Robbyant, the embodied-AI company within Ant Group, has open-sourced LingBot-Vision, a family of self-supervised Vision Transformers built for dense spatial perception. The weights ship under Apache-2.0 on Hugging Face in four sizes — ViT-giant, ViT-large, ViT-base, and ViT-small — together with a technical report and inference code.

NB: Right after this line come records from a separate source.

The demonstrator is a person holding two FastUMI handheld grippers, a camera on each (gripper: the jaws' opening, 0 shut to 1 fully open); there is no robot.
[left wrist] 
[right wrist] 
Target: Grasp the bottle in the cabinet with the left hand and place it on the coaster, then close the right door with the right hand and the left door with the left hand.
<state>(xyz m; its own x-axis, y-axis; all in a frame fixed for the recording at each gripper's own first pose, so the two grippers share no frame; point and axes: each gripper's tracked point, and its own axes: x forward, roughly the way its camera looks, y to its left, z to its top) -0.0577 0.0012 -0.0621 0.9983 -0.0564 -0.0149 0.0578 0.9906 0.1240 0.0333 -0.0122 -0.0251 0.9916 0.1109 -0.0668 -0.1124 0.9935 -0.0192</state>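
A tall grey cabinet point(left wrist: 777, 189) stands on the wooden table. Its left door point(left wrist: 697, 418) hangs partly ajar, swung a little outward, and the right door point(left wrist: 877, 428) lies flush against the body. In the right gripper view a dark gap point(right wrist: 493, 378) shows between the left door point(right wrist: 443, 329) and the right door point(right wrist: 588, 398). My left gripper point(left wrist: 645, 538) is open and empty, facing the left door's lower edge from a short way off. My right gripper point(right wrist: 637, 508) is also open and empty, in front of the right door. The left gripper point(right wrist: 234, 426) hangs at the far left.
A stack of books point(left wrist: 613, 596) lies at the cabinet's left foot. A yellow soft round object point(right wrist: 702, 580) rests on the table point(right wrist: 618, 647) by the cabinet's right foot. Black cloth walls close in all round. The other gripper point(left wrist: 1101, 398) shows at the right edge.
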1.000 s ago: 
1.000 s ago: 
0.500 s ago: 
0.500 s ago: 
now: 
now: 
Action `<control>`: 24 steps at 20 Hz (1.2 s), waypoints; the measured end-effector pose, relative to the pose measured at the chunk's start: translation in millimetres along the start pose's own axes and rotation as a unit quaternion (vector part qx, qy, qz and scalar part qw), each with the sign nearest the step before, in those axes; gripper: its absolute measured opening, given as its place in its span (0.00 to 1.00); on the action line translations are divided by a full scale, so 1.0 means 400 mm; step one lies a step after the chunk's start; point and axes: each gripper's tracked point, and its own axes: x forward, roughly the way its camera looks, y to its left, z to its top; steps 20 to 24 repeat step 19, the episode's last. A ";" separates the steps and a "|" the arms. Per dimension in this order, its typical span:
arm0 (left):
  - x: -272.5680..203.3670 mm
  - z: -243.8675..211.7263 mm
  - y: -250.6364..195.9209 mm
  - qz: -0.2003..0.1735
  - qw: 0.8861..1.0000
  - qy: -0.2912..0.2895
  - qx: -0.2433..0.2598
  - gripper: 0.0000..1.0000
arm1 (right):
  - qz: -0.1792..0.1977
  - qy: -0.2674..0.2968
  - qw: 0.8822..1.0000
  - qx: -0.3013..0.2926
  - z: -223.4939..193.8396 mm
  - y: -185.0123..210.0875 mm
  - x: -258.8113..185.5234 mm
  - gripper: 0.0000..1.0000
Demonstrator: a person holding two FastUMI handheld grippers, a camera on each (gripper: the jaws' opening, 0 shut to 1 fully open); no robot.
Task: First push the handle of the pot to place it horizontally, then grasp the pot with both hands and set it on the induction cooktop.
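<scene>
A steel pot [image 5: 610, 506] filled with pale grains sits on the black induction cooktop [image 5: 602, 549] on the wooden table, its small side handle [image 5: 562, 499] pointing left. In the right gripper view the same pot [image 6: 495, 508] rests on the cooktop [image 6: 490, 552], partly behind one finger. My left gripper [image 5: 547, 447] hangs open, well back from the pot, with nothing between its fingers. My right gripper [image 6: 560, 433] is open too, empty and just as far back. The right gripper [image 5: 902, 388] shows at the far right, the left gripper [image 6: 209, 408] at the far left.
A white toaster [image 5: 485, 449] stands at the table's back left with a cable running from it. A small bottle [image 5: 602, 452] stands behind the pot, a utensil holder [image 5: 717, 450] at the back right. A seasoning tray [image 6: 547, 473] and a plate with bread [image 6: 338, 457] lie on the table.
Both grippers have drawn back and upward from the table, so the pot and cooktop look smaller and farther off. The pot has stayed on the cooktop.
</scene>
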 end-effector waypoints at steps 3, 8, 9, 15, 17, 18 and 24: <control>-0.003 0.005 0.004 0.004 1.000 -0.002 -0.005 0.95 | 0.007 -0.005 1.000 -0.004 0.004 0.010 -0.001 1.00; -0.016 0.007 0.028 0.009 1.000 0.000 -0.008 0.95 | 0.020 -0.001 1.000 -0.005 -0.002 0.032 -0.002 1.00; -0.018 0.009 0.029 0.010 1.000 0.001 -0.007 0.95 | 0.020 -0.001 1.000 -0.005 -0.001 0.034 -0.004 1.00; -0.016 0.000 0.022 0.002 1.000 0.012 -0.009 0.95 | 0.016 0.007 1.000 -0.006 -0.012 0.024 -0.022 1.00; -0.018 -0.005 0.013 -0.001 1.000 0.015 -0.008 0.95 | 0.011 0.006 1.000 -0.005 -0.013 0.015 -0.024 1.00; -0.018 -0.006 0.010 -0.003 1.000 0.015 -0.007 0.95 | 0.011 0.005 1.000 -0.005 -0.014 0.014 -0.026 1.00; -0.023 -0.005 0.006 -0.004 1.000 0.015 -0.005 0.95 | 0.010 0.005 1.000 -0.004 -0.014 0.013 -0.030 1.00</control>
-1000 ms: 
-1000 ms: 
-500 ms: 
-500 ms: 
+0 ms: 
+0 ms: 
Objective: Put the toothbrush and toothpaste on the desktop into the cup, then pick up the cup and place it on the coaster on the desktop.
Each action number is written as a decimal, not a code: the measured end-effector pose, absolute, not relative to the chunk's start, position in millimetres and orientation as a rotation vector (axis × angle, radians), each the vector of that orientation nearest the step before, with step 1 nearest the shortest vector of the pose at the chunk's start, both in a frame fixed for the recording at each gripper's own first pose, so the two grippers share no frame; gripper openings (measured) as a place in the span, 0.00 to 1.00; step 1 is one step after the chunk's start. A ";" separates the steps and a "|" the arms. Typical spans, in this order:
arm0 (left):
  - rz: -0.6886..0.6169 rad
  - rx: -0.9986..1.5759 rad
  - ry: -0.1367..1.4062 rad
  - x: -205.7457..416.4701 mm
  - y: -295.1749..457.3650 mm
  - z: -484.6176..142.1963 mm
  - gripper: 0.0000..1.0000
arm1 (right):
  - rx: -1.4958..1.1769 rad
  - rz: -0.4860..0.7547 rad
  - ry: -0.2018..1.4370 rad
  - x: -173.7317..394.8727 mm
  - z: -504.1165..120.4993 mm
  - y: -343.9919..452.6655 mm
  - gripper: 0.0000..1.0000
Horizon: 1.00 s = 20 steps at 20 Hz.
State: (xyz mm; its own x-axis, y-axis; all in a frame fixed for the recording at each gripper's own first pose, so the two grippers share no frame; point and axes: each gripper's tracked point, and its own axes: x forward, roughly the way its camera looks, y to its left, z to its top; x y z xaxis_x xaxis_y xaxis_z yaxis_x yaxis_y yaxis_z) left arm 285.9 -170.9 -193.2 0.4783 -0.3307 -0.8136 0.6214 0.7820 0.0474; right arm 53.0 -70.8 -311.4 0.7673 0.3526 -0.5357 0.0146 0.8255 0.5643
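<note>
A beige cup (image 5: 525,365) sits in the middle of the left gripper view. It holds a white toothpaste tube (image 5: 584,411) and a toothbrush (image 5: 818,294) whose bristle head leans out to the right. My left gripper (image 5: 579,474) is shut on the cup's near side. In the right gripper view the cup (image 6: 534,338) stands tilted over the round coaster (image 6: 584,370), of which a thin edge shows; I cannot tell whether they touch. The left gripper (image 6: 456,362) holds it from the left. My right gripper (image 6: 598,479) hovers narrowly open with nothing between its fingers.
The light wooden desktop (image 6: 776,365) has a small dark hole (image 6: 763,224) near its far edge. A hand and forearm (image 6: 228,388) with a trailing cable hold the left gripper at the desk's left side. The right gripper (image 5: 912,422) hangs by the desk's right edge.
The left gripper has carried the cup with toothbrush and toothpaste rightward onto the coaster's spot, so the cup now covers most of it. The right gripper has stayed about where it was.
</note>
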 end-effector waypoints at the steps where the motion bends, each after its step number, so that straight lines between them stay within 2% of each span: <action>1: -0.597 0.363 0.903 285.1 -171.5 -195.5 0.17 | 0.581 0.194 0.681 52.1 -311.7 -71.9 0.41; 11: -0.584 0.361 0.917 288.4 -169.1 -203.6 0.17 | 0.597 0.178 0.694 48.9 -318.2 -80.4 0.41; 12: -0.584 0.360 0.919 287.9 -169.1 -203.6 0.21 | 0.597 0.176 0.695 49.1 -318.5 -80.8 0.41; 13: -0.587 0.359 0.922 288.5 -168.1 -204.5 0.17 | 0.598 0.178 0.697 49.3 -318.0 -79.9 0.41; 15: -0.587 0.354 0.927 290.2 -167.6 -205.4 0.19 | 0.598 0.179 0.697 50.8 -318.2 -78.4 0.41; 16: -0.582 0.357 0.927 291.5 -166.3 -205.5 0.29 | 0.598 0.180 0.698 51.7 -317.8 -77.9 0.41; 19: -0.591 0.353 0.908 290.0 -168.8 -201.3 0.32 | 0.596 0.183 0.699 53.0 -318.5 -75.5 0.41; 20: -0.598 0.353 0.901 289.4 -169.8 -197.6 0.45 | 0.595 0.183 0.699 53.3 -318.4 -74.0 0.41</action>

Most vision foundation models are trained for semantic invariance: they learn to answer what is in an image while discarding exactly the fine-grained spatial structure — object boundaries, contours, depth discontinuities — that robots and other physically embodied systems depend on. LingBot-Vision inverts that priority. It treats boundaries as a native pretraining signal rather than a downstream output, and the payoff is a 1B-parameter backbone that matches or surpasses models up to 7× larger on dense spatial tasks, including the 7B DINOv3.

What is LingBot-Vision?

LingBot-Vision is a self-supervised pretrained encoder for spatially structured downstream tasks. The flagship ViT-g/16 has roughly 1.1B parameters and is trained with a new objective called masked boundary modeling on a curated corpus of about 161M images — selected from a 2B web pool — with no human labels, no external edge detectors, and no pretrained backbone to bootstrap from. The training is also notably economical: the corpus is an order of magnitude smaller than DINOv3’s LVD-1689M, and the model consumes less than a third of DINOv3’s training samples.